Cette crainte est également exprimée par le grand public même si elle ne se traduit pas dans les mêmes domaines. Selon le sondage, le grand public craint à la fois que ces évolutions technologiques se traduisent par des pertes d'emplois et qu'elles facilitent le développement de nouvelles armes faciles à élaborer et à utiliser par des individus malveillants comme des terroristes, et redoute aussi qu'elles permettent de mettre au point des systèmes pouvant porter atteinte à la vie privée.

Afin d'éviter un rejet de la population envers ses nouveaux matériaux, la commission européenne mise sur la communication et l'information. Pour déployer tout son potentiel, le développement des nanotechnologies doit être adapté aux attentes de la société et faire de la communication et du dialogue une priorité absolue, explique-t-elle.
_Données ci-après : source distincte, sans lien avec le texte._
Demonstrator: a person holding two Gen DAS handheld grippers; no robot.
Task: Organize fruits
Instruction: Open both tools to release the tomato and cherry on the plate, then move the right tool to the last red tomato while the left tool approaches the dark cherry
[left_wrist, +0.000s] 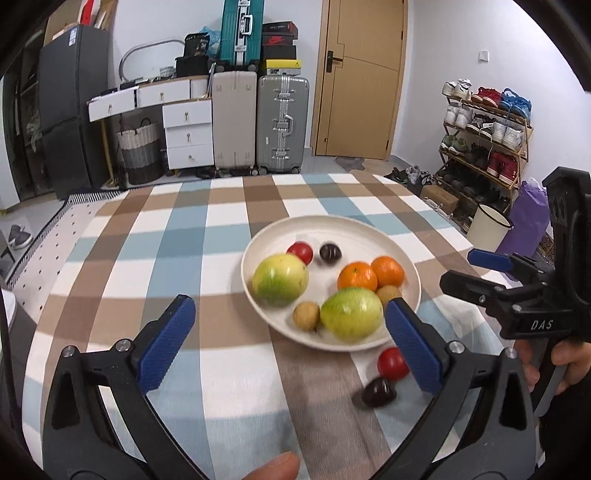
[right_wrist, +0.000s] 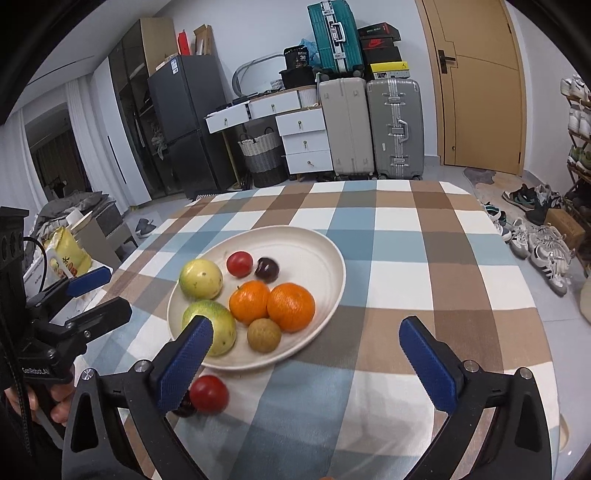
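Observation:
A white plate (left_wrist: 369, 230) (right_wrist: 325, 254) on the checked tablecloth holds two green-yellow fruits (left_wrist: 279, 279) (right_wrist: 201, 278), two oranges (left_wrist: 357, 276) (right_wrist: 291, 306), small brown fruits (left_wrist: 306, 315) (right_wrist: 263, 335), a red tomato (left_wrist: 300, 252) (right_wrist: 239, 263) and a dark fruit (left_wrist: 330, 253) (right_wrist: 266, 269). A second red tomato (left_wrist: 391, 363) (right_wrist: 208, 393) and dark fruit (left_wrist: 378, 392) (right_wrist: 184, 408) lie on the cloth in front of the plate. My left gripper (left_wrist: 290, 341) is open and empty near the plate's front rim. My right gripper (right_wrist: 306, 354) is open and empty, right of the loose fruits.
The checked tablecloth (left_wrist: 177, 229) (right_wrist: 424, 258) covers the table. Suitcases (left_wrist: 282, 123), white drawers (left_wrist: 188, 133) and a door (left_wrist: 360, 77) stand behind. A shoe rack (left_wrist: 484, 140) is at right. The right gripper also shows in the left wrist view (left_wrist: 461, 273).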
La Commission a d'ailleurs lancé en juillet dernier une concertation ouverte en vue de la création d'un code de conduite pour une recherche responsable sur les nanotechnologies qui pourrait aboutir avant la fin de l'année. La Commission européenne examine également la législation existante afin de déterminer si le cadre réglementaire actuel couvre de manière adéquate les risques en matière de santé, de sécurité et d'environnement. En outre, elle a pris des mesures en vue de la création d'un observatoire fournissant aux décideurs des évaluations dynamiques concernant les évolutions scientifiques et du marché. Les nanosciences et les nanotechnologies sont un facteur potentiel de croissance et de création d'emplois en Europe, nous devons donc veiller à ce qu'elles se développent mais de manière positive et responsable, a déclaré M. Janez Poto?nik, membre de la Commission chargé de la science et de la recherche.